You see: there should be 3 Teslas in that rig but actually there are 2 and one is making troubles…
Ok with the Italian card i first ran into thermal issues because the Silverstone Case was not able to cool down the passively cooled M2070 enough so I decided to cool down only the GPU with water since there are no full cover blocks for that kind of cards available on the market. All went fine. My system was stable and we did some amazing rendering work on that one card. Having successfully tested that thing it was time to get another two of Teslas into the system. But I only received one from that French fraud.
I modded the card the same as the Italian one with a water block on the GPU and bound it into the system.
Then my problems started. The problems occur occasionally, mostly after a resolution change or material change so the renderer has to restart the computing process. the failure mostly leads to complete system freeze where i just can push the start button to reset the system. sometimes I can stop the render process with task manager, however, nvidia-smi is getting an initialize error after that and i have to reboot my machine.

(shortened out:)
C:\Program Files\NVIDIA Corporation\NVSMI>nvidia-smi.exe -q
==============NVSMI LOG==============
Timestamp : Sat Mar 31 15:06:01 2012
Driver Version : 286.19
Attached GPUs : 3
GPU 0000:08:00.0
Product Name : Tesla M2070
Serial Number : 0000000000000 <— that’s the working card
Bus : 0x08
Gpu : 99 %
Memory : 16 %
GPU 0000:09:00.0
Product Name : Tesla M2070
Serial Number : 0323810024154 <— that’s the problem child
Bus : 0x09
Gpu : 99 %
Memory : 0 % <-------------------------- after the system getting unstable
GPU 0000:04:00.0
Product Name : Quadro FX 4800
Bus : 0x04

BTW both cards passed
nbody --benchmark --n=131072 --device=N
bandwidthTest --memory=pinned --device=N

my troubleshooting steps:

  1. I tested different drivers, switched the cards from non-ECC support to ECC and back again etc.
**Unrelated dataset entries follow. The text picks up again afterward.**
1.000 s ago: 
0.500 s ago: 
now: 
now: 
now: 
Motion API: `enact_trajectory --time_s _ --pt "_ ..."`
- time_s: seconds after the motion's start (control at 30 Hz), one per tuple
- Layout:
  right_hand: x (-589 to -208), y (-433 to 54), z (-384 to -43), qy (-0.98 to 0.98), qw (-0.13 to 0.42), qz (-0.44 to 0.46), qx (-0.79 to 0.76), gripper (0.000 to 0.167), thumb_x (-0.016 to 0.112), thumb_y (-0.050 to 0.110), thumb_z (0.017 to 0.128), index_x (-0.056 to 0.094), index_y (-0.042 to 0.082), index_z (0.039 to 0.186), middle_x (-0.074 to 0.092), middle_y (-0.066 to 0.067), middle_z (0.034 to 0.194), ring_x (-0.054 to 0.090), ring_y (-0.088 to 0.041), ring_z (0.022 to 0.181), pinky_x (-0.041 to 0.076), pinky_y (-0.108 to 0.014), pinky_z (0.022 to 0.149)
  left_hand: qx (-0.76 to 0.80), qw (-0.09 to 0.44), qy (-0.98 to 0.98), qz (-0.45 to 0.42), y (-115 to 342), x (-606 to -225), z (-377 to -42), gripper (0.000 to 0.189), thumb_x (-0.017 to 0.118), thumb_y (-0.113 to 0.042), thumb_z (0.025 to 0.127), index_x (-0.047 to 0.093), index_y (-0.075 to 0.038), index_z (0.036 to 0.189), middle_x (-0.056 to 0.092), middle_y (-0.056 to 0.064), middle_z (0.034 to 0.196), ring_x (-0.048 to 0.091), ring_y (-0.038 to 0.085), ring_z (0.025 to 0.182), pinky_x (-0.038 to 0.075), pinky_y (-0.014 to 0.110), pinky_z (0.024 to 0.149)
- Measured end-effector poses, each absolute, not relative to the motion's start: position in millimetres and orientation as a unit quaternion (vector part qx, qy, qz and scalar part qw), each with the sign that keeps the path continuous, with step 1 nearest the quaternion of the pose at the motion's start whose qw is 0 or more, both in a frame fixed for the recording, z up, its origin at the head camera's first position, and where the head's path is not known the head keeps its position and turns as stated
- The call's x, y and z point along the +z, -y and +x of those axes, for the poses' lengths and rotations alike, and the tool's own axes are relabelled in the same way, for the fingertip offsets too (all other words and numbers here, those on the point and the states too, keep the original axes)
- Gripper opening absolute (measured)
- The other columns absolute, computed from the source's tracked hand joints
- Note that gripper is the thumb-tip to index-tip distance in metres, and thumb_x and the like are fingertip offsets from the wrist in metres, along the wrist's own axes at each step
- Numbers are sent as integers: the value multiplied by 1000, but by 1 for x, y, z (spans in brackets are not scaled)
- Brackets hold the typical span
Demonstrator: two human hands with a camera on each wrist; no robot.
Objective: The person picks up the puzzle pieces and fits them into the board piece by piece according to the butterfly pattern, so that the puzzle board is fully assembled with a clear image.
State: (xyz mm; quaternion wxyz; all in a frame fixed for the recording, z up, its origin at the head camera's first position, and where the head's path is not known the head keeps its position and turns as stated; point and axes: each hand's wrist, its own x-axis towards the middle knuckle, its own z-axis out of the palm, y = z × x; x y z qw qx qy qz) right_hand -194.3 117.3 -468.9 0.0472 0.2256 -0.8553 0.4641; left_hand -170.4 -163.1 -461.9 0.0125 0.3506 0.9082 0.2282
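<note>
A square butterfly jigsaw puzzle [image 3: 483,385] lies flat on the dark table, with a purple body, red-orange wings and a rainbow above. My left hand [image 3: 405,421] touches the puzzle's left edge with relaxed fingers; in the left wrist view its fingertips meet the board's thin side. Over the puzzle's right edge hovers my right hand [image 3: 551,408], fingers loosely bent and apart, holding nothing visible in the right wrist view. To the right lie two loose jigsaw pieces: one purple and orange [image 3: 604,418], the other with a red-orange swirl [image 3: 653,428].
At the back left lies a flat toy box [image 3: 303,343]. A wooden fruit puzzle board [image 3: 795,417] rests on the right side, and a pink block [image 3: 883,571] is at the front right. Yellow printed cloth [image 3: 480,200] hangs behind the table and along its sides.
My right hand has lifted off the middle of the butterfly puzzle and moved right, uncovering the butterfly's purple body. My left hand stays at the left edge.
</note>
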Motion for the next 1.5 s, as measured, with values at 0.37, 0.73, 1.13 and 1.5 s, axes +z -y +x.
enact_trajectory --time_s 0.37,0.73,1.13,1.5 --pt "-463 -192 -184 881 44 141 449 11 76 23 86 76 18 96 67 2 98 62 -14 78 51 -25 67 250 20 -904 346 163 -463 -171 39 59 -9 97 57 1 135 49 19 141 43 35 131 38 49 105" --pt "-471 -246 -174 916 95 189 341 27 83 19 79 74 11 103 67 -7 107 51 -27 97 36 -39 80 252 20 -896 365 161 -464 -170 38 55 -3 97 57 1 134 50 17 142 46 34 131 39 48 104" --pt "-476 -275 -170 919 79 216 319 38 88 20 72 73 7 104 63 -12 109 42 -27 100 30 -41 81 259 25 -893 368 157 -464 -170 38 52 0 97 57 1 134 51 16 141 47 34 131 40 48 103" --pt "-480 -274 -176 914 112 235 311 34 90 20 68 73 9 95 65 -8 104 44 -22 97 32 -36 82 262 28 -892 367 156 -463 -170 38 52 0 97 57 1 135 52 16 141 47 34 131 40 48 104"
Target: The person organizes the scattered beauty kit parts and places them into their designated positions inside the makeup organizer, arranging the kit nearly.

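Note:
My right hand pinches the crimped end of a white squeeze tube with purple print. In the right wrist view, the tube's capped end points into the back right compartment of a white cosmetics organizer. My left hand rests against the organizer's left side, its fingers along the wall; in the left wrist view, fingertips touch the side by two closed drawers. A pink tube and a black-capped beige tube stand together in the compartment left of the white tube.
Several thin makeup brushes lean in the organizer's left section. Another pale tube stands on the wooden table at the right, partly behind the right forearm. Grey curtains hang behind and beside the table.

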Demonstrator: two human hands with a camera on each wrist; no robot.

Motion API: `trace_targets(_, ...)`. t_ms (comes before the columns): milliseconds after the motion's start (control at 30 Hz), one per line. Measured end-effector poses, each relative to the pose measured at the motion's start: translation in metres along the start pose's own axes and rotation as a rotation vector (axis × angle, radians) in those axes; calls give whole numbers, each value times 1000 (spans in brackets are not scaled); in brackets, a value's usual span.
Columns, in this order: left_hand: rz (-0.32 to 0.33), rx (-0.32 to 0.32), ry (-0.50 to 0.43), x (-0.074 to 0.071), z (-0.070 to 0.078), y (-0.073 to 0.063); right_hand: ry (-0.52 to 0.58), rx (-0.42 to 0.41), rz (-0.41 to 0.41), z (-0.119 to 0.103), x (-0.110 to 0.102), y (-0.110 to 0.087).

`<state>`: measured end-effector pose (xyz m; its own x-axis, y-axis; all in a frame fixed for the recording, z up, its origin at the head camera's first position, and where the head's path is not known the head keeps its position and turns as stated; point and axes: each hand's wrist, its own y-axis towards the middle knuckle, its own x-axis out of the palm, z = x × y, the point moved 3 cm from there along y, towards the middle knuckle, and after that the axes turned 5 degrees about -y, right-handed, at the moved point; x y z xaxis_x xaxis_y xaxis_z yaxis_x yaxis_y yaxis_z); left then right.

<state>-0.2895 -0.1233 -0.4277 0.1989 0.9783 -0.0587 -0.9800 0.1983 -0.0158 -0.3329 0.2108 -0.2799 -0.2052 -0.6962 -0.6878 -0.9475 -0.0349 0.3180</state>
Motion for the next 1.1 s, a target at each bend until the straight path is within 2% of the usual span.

  2. then I thought it could be another cooling issue, since the back plate of the tesla is a thin aluminum piece covering the ram on the backside of the card and is getting hot, but i can touch it a couple of seconds without burning my fingers. also the card seemed to fail after a couple of minutes and not immidiatly. so i decided to basically screw some copper tube on both the front and backside cover of the faulty card to also have the ram cooled in my water circuit. See attached images.
    now temps are like the following:
    the gpu cores are around 45-50 °C, the water 30-35 °C at 100% computing, the front and back plate of the faulty card is really cool now thanks to the coppery water pipe flowing over the ram block on both sides…

  3. I swapped power supply cables

  4. I isolated the faulty card at the same PCI slot where the working card was.

the result: nothing changed in the behavior of the card. the memory and GPU are at really low temperature so there must be something other.
any suggestions?
is there another tool for testing a TESLA or only the RAM of the card. like I said, nbody and bandwidthTest from the CUDA sdk made no problems, however, the nbody isn’t actually using much memory…
could it be just a capacitor?
any suggestions highly appreciated.

and I know since the knew gtx680 with 4gb of ram will be available soon this might be an option, but better having 6 than 4 gb…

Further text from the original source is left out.